— INSTRUCTIONS TO FOLLOW —
Below is a block of entries; repeat exactly the lines starting at the line that contains "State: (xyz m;" and ending at the line that contains "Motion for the", both included.

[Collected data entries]
------------

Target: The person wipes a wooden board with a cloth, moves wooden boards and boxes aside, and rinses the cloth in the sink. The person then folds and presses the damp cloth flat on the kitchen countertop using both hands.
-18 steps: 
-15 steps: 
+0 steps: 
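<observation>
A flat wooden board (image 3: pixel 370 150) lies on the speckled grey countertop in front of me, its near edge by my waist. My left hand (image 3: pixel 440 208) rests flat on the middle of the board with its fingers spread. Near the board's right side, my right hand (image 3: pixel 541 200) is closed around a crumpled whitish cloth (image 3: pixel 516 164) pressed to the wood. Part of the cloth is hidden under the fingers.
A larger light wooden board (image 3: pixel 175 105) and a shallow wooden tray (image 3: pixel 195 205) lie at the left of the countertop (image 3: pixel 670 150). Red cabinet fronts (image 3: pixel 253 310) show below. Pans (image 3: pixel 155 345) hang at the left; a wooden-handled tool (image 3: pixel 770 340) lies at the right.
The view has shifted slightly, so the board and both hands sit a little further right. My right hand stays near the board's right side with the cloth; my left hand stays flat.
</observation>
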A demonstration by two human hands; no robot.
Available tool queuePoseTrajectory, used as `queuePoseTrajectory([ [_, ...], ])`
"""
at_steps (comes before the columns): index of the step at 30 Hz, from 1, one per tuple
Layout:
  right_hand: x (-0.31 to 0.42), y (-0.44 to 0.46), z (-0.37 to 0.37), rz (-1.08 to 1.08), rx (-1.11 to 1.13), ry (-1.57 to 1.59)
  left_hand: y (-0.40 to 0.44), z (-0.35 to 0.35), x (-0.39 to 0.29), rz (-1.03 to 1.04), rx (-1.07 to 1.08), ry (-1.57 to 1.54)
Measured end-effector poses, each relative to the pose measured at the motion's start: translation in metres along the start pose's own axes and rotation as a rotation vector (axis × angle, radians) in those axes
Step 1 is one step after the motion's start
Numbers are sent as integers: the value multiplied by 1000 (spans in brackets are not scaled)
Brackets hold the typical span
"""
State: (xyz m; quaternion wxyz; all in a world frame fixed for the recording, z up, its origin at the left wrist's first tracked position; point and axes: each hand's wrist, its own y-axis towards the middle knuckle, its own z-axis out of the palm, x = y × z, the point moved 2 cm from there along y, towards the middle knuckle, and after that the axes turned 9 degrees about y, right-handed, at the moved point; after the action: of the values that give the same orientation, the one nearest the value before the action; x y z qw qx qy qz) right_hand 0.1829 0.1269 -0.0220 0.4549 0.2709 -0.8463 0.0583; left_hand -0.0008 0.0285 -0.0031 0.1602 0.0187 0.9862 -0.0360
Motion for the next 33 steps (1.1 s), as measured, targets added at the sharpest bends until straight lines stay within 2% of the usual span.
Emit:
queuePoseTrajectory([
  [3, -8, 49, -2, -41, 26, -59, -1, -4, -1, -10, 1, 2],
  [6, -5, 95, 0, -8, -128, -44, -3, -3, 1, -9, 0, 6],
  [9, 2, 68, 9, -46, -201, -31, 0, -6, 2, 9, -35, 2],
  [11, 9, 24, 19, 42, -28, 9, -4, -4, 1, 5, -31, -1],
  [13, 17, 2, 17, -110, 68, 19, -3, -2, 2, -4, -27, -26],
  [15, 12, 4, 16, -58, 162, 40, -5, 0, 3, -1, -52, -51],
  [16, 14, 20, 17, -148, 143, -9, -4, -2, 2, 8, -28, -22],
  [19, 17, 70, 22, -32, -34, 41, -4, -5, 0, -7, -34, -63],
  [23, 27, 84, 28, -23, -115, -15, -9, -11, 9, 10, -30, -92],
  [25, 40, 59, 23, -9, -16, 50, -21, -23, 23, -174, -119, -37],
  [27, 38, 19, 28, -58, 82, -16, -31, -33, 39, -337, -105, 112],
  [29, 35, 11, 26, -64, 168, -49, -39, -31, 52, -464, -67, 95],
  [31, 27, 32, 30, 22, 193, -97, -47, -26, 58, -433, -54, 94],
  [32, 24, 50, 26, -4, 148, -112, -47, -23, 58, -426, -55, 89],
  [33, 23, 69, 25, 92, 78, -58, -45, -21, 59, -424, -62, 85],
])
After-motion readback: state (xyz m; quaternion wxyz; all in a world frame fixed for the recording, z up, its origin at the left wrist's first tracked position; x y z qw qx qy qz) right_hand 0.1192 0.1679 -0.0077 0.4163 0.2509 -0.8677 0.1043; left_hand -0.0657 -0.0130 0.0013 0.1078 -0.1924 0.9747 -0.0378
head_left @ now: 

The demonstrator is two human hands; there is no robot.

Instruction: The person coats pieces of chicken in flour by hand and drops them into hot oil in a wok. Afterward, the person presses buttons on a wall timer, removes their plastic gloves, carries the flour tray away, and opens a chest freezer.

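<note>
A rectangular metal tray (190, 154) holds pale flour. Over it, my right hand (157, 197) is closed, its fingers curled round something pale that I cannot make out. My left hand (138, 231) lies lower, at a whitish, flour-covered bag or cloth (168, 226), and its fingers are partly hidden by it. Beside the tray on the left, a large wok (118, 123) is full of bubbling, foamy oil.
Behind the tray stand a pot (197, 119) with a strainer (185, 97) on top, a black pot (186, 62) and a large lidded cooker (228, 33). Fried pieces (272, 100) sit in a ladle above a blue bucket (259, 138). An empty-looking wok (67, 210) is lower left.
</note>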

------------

— TASK RESPONSE —
State: (xyz m; quaternion wxyz; all in a world frame fixed for the recording, z up, its origin at the left wrist's first tracked position; point and axes: each hand's wrist, its own y-axis towards the middle knuckle, its own z-axis out of the palm, x = y × z, the point moved 2 cm from there along y, towards the middle knuckle, and after that the axes turned 9 degrees about y, right-handed, at the moved point; after the action: of the values that give the same orientation, the one nearest the value before the action; x y z qw qx qy qz) right_hand 0.1829 0.1269 -0.0220 0.4549 0.2709 -0.8463 0.0583; left_hand -0.0008 0.0285 -0.0031 0.1602 0.0187 0.9862 -0.0360
Motion for the next 33 steps (1.1 s), as measured, targets added at the sharpest bends until straight lines stay within 2% of the usual span.

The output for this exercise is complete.